_WHAT THIS TASK INVOLVES_:
Beneath this task is a listing; tally its lines that contain "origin" and give only the total.
# # # # # # #
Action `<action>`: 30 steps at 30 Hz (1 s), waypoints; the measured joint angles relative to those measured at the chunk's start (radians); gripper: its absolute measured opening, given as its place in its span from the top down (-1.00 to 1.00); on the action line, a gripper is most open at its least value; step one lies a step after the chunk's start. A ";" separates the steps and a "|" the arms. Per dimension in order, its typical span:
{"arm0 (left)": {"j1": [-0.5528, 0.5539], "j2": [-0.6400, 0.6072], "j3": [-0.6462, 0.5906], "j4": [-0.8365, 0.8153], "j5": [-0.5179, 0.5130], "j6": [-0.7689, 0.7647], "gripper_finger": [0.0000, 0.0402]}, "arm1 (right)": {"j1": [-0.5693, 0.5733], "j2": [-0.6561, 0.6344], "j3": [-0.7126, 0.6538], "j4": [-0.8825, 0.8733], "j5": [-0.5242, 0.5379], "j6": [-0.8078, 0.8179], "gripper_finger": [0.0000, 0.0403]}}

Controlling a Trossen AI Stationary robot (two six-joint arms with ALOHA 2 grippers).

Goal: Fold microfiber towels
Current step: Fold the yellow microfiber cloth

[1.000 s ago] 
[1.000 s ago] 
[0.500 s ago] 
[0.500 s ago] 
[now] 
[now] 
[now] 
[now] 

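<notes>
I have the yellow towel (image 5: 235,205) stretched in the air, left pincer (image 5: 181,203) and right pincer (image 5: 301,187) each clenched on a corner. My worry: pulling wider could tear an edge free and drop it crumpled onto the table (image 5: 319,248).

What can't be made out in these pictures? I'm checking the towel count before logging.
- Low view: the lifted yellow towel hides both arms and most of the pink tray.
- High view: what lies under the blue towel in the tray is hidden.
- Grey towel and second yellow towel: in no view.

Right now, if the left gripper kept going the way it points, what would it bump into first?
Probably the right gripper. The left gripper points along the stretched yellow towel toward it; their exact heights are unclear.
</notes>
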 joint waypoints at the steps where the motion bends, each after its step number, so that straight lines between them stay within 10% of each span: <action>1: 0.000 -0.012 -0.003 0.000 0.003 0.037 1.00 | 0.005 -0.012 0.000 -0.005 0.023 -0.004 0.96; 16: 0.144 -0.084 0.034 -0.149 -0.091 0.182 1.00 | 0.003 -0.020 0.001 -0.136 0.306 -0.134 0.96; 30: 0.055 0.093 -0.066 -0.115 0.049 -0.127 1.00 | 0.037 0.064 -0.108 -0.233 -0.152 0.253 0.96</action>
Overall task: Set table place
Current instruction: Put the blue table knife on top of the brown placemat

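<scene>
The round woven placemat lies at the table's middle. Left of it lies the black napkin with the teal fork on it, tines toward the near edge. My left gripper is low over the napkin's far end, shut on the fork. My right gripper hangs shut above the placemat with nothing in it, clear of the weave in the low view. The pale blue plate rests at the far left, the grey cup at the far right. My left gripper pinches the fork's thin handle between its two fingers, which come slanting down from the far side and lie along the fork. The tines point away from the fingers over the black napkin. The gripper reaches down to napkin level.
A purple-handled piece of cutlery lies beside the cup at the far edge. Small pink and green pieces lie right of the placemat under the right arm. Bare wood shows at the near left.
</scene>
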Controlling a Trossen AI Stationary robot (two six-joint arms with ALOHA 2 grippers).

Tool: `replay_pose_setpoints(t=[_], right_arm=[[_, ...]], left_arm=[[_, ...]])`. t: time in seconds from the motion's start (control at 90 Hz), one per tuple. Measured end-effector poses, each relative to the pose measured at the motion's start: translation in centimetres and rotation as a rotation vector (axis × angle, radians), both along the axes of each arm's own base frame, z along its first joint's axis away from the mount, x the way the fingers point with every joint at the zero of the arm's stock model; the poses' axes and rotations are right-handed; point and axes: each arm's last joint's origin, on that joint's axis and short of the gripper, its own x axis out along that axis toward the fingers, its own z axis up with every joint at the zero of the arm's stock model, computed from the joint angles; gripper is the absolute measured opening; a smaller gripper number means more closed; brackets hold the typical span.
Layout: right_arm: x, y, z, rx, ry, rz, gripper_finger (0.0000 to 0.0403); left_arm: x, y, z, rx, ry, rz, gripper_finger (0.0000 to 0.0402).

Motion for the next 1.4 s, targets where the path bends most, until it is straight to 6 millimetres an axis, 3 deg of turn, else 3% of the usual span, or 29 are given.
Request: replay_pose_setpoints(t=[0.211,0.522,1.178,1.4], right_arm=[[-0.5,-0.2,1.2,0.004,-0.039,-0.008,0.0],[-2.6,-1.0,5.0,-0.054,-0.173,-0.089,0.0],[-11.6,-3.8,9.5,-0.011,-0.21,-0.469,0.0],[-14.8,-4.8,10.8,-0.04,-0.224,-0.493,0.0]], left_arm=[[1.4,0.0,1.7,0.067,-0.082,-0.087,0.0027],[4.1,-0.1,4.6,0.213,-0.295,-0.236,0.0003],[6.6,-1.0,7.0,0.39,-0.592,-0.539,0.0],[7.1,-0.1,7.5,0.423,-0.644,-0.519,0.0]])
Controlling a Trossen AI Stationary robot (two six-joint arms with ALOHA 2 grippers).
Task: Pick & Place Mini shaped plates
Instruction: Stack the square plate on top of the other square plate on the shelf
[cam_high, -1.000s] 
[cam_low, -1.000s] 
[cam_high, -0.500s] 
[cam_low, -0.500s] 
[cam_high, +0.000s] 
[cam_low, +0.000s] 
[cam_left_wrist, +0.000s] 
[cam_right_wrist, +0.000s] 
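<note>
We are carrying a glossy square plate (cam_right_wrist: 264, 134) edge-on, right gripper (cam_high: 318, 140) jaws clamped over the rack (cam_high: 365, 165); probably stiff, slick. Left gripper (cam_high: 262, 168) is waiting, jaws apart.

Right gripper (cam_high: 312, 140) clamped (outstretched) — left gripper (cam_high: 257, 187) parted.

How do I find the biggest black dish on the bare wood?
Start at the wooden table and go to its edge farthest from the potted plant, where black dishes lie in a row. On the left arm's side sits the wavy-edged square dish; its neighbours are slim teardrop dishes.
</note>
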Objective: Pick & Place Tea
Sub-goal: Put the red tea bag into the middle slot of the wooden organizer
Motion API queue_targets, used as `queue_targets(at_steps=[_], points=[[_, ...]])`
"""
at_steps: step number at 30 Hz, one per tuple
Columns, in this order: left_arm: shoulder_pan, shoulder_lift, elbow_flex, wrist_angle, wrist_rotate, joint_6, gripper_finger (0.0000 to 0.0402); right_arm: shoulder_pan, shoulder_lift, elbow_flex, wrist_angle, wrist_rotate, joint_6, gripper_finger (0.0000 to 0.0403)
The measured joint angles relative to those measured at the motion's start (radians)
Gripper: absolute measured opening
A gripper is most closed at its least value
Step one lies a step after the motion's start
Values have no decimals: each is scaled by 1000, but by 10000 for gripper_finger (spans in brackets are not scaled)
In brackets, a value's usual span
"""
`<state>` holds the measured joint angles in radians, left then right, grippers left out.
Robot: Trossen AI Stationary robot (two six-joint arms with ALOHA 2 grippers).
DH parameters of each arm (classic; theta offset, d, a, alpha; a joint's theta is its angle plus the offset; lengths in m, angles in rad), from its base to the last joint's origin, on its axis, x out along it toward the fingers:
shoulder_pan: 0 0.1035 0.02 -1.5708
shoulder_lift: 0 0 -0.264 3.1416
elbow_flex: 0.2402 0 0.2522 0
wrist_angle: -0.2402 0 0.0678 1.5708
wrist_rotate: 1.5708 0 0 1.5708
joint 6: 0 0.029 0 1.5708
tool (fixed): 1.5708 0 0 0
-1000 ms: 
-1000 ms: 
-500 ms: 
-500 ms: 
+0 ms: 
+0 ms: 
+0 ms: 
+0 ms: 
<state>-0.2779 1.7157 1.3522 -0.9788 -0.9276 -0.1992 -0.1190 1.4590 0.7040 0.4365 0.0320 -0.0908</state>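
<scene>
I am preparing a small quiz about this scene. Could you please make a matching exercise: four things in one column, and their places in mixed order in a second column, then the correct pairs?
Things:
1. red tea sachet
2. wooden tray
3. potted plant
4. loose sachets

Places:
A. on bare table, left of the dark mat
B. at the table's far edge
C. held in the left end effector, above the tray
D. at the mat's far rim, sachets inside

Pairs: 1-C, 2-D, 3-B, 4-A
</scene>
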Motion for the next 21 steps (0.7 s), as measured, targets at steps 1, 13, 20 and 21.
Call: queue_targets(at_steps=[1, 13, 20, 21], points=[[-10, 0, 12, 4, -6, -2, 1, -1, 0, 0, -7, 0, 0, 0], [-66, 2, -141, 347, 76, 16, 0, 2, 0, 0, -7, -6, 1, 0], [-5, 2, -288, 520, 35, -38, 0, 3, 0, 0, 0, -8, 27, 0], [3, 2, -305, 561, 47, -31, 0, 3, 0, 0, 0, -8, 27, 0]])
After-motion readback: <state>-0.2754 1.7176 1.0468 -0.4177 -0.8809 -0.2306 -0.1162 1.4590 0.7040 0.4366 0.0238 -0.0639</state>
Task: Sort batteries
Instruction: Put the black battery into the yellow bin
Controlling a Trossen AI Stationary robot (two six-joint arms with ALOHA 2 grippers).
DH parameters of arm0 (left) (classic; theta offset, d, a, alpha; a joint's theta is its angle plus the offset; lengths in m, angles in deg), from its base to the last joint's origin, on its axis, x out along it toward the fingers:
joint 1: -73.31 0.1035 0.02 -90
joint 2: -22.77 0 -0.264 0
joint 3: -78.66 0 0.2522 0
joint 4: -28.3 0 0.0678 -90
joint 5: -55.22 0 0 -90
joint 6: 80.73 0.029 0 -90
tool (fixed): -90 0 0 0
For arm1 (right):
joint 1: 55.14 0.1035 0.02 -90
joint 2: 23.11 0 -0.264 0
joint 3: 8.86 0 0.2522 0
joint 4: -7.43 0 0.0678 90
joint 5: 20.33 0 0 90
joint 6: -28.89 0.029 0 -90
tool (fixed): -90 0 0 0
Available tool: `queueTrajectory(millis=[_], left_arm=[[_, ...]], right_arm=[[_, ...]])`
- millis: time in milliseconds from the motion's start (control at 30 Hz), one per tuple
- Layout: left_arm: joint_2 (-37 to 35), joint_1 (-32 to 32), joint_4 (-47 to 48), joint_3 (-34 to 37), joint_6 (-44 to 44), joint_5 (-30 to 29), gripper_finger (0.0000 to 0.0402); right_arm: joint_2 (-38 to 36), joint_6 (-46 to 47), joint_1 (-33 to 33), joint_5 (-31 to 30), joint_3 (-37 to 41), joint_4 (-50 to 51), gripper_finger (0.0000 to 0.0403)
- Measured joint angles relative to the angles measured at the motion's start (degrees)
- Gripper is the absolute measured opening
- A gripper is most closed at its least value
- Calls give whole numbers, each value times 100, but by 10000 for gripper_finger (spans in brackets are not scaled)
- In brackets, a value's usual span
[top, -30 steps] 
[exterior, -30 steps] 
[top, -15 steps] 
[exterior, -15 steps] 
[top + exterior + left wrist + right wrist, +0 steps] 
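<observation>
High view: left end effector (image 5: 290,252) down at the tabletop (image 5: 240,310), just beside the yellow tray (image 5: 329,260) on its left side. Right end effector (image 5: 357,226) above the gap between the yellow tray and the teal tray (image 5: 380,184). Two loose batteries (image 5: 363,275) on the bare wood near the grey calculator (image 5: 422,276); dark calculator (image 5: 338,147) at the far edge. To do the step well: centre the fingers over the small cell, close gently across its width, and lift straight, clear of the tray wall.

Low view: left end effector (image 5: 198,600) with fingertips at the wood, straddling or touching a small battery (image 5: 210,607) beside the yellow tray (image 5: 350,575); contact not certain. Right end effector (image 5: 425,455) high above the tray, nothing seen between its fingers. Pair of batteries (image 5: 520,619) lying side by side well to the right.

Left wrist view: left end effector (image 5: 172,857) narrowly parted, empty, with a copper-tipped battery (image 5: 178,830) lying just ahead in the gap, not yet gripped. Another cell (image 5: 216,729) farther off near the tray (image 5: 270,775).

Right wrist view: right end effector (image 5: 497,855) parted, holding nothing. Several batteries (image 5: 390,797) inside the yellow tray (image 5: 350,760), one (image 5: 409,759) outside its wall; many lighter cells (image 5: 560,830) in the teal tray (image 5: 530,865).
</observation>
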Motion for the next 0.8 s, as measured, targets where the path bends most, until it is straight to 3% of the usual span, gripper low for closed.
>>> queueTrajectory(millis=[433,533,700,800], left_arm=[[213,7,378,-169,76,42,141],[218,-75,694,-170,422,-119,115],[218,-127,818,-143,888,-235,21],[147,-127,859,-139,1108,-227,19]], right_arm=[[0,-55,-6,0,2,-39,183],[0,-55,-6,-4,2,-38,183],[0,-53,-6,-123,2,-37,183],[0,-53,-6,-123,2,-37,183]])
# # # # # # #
_SOLUTION TO THE EXERCISE_:
3